= Jack Gross (endocrinologist) =

Canadian-Israeli endocrinologist (1921-1994)

Jack Gross (ג'ק גרוס; 1921-1994) was a Canadian-Israeli endocrinologist and one of the co-discoverers of Triiodothyronine (T3).

== Biography ==
Gross was born in Montreal, into a middle-class Jewish family and earned his M.D. and Phd from McGill University in 1949. His postdoctoral research was at the laboratory of Rosalind Pitt-Rivers at the British National Institute for Medical Research where they co-discovered the active form of thyroid hormone, Triiodothyronine (T3).

In 1952, Gross began teaching at the SUNY Downstate Medical School, where he became a full professor in 1956. In 1957 Gross moved to Jerusalem, Israel, to head the department of Experimental Medicine and Cancer Research in the newly established Hebrew University-Hadassah Medical School.

Between 1963 and 1967, Gross served as the chairman of the Authority for Research and Development of the Hebrew University and as dean of the Faculty of Medicine during the years 1974-1977. Together with Amirav Gordon, in 1968, Gross set up a joint venture with an American company called Ames, to produce radioimmunoassay based diagnostic kits for the thyroid axis, distributed globally.

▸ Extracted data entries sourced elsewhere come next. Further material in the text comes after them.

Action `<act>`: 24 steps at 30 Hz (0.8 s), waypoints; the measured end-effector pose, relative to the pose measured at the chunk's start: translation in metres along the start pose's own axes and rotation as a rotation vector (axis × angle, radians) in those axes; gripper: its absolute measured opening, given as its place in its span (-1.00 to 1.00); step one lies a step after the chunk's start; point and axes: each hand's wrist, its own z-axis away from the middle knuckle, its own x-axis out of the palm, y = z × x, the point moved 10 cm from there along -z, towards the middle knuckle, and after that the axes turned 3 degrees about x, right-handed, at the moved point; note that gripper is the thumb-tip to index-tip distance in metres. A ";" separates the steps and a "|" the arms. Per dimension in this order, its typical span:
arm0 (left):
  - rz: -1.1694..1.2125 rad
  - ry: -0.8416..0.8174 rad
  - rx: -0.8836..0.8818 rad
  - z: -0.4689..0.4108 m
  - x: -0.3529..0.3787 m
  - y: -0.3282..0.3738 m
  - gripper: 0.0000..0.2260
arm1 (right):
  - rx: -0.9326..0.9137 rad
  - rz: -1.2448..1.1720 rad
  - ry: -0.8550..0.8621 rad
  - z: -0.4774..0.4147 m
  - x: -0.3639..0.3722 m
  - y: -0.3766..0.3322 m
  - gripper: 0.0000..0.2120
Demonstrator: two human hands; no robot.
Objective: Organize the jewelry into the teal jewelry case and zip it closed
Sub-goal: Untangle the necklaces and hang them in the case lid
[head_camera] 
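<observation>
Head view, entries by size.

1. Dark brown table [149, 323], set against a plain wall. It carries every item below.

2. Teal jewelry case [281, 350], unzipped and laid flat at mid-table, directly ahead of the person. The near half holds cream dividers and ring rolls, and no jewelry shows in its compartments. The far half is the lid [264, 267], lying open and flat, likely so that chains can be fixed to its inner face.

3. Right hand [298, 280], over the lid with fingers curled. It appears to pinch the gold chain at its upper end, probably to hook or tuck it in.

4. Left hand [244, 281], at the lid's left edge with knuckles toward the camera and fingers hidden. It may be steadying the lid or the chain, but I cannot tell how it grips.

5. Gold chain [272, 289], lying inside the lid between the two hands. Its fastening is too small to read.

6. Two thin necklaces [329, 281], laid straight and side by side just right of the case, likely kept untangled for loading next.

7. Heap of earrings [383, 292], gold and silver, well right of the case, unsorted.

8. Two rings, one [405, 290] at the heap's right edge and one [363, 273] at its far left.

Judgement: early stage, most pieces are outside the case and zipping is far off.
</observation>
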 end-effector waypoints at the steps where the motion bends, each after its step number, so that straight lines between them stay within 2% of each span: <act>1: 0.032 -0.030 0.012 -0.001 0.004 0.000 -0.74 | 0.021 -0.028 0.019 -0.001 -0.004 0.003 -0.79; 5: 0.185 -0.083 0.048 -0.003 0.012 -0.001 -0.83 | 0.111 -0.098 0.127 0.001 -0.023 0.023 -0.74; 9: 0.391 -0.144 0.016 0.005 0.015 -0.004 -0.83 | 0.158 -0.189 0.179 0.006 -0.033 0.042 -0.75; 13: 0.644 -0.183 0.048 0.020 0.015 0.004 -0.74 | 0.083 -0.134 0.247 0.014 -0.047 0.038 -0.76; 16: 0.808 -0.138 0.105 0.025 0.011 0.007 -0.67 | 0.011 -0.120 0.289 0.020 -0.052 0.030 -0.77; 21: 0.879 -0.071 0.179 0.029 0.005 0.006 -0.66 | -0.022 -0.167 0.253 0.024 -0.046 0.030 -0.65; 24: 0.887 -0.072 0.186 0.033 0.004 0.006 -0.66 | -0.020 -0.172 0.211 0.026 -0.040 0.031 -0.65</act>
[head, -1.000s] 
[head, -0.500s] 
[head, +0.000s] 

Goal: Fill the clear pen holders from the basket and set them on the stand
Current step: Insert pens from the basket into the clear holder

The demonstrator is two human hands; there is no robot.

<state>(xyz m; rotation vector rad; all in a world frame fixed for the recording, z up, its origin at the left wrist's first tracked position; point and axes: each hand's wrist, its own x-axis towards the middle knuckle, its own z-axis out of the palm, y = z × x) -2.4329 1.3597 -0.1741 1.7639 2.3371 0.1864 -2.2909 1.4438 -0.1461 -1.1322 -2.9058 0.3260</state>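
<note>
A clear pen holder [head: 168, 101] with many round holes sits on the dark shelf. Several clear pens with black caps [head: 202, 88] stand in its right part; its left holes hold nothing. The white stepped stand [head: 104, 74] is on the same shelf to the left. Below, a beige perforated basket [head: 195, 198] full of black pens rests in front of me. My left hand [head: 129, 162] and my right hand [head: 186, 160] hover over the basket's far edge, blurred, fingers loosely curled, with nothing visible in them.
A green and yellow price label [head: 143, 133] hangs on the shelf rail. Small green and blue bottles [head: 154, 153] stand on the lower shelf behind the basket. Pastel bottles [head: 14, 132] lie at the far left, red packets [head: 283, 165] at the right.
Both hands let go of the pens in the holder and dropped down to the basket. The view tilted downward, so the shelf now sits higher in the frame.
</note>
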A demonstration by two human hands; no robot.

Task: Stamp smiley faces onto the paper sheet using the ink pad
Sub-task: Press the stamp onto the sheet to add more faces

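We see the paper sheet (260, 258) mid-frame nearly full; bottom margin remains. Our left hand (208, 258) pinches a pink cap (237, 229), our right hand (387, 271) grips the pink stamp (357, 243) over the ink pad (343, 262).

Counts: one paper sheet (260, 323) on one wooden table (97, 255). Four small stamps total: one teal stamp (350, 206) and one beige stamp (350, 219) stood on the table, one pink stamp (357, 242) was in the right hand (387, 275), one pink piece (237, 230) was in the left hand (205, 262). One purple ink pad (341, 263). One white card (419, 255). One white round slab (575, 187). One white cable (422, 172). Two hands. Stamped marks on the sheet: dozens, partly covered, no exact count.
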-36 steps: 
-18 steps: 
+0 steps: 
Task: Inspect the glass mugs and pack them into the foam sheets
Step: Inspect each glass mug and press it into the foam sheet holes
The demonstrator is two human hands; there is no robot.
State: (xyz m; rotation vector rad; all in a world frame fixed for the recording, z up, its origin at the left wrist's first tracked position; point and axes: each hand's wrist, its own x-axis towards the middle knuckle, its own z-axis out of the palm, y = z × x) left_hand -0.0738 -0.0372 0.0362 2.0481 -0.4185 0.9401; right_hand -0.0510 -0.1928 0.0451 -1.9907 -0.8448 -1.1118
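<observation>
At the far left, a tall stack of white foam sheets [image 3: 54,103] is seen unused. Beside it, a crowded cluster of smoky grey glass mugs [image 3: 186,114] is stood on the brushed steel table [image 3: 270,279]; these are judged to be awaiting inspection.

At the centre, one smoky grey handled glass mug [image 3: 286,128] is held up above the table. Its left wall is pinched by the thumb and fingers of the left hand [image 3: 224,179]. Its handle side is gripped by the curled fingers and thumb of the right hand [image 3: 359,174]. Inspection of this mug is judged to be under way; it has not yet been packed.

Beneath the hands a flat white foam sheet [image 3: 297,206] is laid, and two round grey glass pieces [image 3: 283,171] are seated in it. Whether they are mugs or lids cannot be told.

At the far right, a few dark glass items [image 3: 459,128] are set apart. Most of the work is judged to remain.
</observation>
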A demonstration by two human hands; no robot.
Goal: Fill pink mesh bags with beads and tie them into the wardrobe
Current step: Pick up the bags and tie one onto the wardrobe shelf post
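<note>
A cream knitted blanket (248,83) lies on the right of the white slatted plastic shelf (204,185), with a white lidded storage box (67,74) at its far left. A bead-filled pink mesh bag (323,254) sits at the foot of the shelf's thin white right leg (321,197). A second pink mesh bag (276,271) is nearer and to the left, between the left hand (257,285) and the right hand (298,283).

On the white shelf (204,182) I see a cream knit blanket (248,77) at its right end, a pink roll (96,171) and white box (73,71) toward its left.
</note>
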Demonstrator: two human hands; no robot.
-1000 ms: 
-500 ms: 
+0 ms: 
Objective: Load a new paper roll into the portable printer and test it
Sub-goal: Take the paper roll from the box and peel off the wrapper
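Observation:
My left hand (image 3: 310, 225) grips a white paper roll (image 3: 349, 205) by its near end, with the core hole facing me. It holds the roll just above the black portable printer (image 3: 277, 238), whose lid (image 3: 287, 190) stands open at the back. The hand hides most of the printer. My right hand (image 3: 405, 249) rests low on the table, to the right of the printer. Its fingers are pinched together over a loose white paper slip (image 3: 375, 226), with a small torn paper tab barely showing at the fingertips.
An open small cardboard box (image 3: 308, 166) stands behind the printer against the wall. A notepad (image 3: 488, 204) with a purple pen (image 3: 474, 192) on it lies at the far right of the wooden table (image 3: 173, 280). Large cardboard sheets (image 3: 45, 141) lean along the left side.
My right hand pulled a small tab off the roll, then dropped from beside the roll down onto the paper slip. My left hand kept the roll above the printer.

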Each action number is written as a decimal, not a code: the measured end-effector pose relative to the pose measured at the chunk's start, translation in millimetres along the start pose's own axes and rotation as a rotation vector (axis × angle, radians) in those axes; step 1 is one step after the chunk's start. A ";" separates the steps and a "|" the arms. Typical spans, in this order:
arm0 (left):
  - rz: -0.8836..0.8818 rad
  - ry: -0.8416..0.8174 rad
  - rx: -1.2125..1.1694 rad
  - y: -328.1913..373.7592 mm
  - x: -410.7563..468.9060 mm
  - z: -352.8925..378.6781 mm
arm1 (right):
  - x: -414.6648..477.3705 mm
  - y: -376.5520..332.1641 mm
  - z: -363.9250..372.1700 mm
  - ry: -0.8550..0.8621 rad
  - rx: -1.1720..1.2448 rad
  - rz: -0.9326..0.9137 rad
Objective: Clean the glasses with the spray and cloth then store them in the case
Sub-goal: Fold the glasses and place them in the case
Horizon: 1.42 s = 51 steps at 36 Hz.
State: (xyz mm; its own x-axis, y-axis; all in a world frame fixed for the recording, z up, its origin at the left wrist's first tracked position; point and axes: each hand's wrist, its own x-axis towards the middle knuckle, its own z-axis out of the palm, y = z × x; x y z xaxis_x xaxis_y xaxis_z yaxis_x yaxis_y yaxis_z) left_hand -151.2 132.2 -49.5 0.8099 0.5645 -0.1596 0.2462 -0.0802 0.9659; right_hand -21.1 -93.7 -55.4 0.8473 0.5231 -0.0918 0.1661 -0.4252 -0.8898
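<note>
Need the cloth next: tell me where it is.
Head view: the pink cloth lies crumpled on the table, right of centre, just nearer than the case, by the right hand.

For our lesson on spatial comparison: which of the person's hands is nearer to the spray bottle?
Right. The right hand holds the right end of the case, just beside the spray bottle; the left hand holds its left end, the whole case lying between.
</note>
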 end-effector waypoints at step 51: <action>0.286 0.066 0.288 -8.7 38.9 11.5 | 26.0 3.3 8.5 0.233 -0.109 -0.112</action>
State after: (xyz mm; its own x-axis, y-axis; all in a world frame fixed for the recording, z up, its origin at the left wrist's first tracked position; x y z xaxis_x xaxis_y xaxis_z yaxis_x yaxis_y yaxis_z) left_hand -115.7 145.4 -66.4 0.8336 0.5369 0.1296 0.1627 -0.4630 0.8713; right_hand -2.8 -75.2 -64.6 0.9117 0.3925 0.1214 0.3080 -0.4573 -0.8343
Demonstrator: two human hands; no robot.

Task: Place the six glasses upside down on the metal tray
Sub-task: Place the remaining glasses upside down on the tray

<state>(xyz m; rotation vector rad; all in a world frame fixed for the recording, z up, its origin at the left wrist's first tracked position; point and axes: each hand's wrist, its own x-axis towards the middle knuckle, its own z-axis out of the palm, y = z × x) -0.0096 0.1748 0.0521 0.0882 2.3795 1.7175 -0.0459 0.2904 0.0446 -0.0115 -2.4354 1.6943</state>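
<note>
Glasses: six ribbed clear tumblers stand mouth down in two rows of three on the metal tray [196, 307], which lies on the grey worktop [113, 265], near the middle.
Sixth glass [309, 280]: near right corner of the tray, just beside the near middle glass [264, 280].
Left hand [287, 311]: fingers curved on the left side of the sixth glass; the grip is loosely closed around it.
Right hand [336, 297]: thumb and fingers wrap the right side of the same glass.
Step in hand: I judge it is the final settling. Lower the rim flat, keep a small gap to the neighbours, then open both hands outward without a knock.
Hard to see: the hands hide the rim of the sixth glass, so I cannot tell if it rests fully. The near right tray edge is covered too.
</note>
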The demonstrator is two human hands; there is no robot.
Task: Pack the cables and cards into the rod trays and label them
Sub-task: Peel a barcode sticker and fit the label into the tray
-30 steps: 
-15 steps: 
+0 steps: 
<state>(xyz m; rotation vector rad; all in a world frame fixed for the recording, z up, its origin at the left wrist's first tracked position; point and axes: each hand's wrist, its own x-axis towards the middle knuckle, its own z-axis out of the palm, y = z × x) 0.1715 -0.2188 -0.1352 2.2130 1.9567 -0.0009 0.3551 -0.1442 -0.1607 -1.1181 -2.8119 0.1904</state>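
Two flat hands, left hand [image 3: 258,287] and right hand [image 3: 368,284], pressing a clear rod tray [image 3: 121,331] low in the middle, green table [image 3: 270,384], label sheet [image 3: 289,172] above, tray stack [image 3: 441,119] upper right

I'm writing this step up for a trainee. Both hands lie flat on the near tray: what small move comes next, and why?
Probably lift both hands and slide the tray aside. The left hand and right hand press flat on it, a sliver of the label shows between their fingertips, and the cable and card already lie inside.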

In 1971, Gross was nominated as the first science adviser to the Israeli Ministry of Commerce and Industry, where he instituted a grants program to support industrial research. Additional roles held by Gross included president of the European Thyroid Association, president of the Israel Endocrine Society and chairman of the research committee of the Israel Cancer Association.

Gross's son, David Gross, is an endocrinologist at Hadassah medical center in the field of neuroendocrine tumors.